Recordemos que a responsabilidade origina-se da ação e da omissão. Deixar de fazer, deixar de saber, deixar de atuar não é atenuante para ninguém. Ao contrário é agravante porque “ninguém se escusa de cumprir as leis” e, durante a posse todos eles juraram cumprir a Constituição e as Leis.

Nos dias que se seguem é fácil arrumar culpados sem que nos detenhamos na origem da culpabilidade. Desde o início deste Governo há uma forte campanha difamatória contra as Agências Reguladoras. Esta campanha, que também pode ser denominada “captura tupiniquim”, caracteriza-se pela arquitetura de várias ações que impediram e impedem esses entes regulatórios de exercer, na forma da Lei, as suas atribuições.

A primeira medida difamatória, foi e é insistir que elas realizam políticas públicas quando essa tarefa é do Chefe do Executivo e dos seus Ministros e que, por ineficiência, não as planeja ou elabora. A segunda foi e é por lhe “surrupiar” as verbas legais pagas pelos usuários dos serviços por ela regulados.
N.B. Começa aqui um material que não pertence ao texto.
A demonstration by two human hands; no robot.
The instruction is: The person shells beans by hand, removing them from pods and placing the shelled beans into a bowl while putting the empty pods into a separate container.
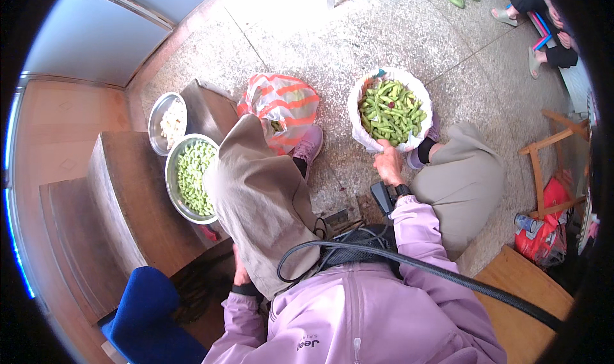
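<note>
My right hand (389, 164) grips the near rim of a round container (354, 119) lined with a white plastic bag, which stands on the floor near my right foot. Green soybean pods (391, 109) fill it. My left hand (241, 267) is down beside my left thigh, mostly hidden by the trouser leg, so its fingers cannot be made out. Left of my knee, a metal bowl (171, 191) holds shelled green beans (195, 177). Behind it, a smaller metal bowl (152, 126) holds whitish pieces (173, 124). A red-and-white striped plastic bag (283, 100) with some pods inside lies by my left shoe.
Wooden steps (139, 186) rise at the left beside a blue cloth-like object (144, 311). Two other people's feet show at the upper right. A wooden folding frame (539, 172) and a red bag (551, 239) stand at the right. A black cable (431, 263) crosses my lap.
</note>
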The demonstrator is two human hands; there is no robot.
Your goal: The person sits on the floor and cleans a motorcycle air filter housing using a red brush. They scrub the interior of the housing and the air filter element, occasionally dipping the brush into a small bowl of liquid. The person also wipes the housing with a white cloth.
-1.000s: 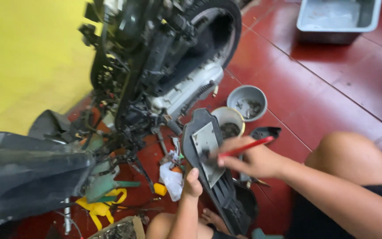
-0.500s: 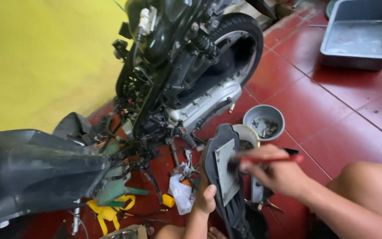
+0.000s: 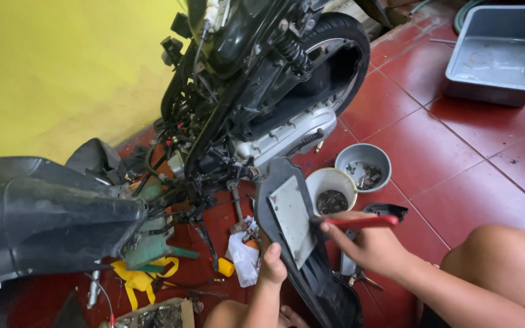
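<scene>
Black plastic scooter panel (image 3: 311, 267) stands on edge on the red tiled floor (image 3: 457, 176), long axis running away from the person. Left hand (image 3: 272, 266) clasps its near edge, fingers closed. Right hand (image 3: 369, 246), nearer the grey plate (image 3: 291, 220), grips a red-handled screwdriver (image 3: 360, 222) pointing left at it. Two bowls (image 3: 363, 167) sit beyond.

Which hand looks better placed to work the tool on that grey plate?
Probably the right hand: it holds the red-handled tool with its tip at the grey plate. The left hand is busy steadying the black panel from below.
</scene>
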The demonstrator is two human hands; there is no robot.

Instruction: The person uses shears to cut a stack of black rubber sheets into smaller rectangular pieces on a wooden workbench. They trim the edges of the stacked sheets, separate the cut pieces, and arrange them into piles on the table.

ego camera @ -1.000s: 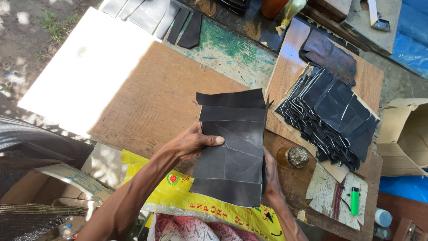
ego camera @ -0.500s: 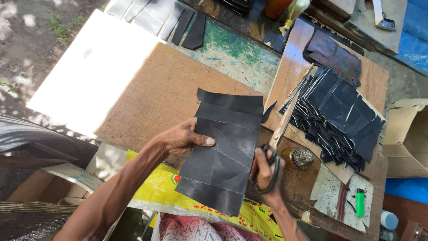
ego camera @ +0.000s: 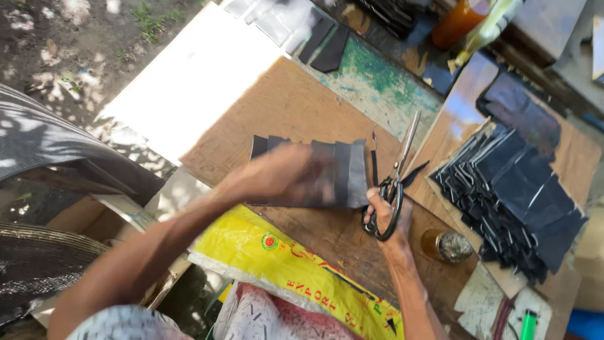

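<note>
Dark sheet (ego camera: 340, 173) lies flat near the tabletop (ego camera: 283, 107) front edge, left hand (ego camera: 283, 176) pressing it, right hand (ego camera: 385, 211) clamped on scissors (ego camera: 396, 176) at its right end.

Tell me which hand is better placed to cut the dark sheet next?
The right hand: it grips the scissors at the edge of the dark sheet. The left hand lies flat on it.

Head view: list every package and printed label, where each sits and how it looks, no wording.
Yellow woven sack: draped over the table's near edge below the hands, red print, round red-green emblem.
Cardboard box: right edge, open, plain brown.
Orange bottle: top, no label readable.
</note>
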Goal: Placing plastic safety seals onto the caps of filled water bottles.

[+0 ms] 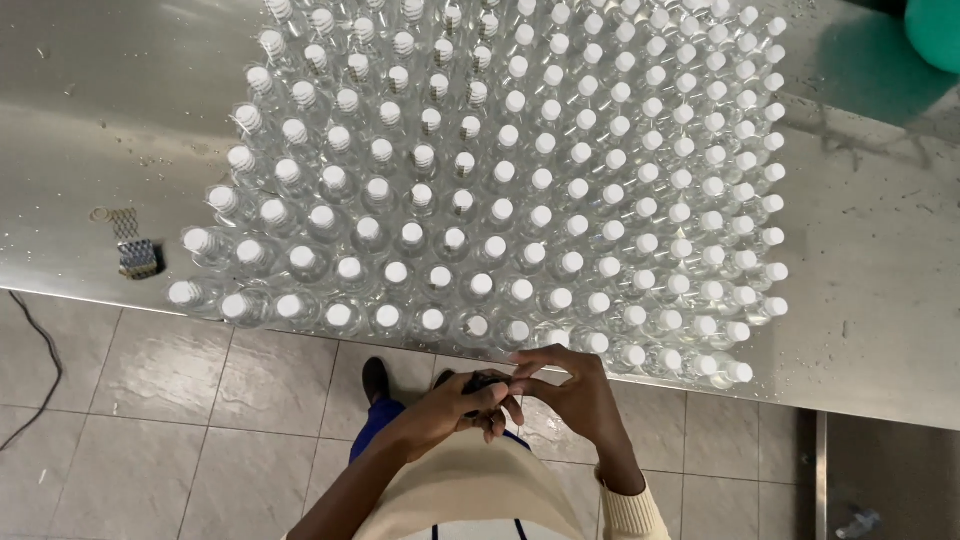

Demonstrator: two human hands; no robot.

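L hand (pixel 455 410) & R hand (pixel 570 395) clasped together, fingers curled (whether anything's held, can't tell), below capped clear bottles (pixel 520 180) on steel counter (pixel 880 300).

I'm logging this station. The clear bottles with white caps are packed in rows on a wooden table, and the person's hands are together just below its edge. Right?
Not quite. The table is shiny metal, not wood, as the head view shows. The rest holds: clear bottles stand in rows, and the left hand and right hand meet below its edge.

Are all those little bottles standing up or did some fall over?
Standing up. The clear bottles sit in tidy rows on the metal table, each white cap facing upward. None lies on its side.
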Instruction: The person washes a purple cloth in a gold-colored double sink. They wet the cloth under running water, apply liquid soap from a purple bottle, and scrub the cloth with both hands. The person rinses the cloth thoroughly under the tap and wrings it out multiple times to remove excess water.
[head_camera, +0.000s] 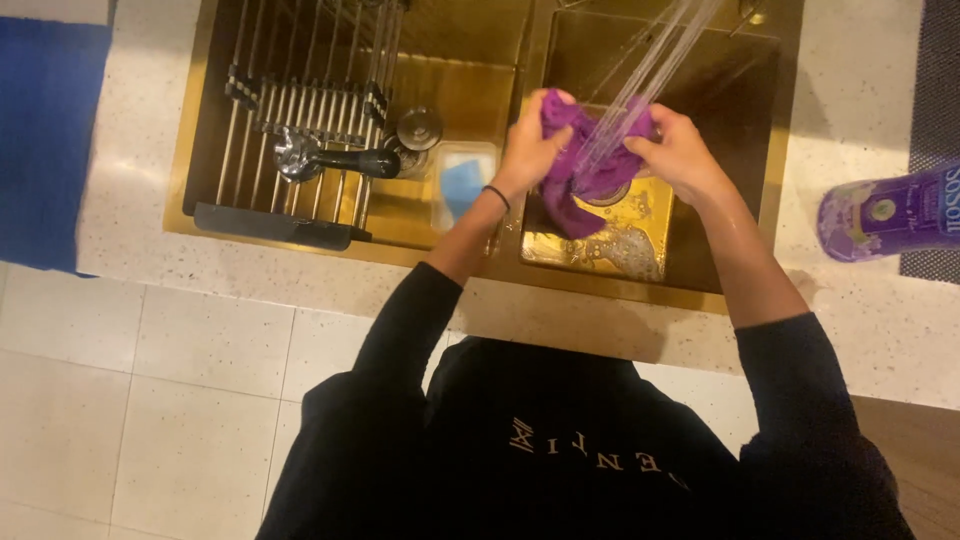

A terceira, foi e é pelo abandono administrativo, em que se empenhou o Governo, incluindo a ausência de nomeação dos Diretores, deixando as Agências Reguladoras acéfalas e vulneráveis. Assim, segue-se a cadeia “inexorável” de que: i) nas Agências Reguladoras fracas o Governo manda, e ii) quanto mais fracas mais ele pode se aliar ou beneficiar (de forma indireta) dos agentes econômicos para enfraquecê-las. Neste cipoal de acusações não há interesse governamental que elas sejam atuantes e bem administradas porque de há muito foram capturadas pelo Governo como uma forma inovadora de “captura tupiniquim”.

Convém lembrar que, embora hoje se discuta muito o termo “regulação”, ele não é novo no nosso Direito porque já foi utilizado, para descrever as atribuições do Conselho Nacional do Petróleo – CNP, através do Decreto Federal nº 395, de 1938. Portanto, torna-se imperioso destacar o dever regulamentador atribuído ao Chefe do Poder Executivo e o dever regulatório atribuído às Agências Reguladoras, na forma da sua lei de criação.

Por tudo que se expôs acima, facilmente, se depreende que o maior descumpridor da legislação pátria é o próprio Governo que atua no sentido de desconhecer as instituições do Estado Brasileiro e por isso se apropria indevida e abusivamente do poder que pertence à sociedade e se descuida de atender aos deveres que a Lei lhe prescreve.

Há que se retomar o Estado Democrático de Direito prevalecendo o Estado Constitucional Brasileiro em todos os seus princípios e normas.

Maria D´Assunção Costa
Autora do livro: As Agências Reguladoras e o Direito Brasileiro, Editora Atlas.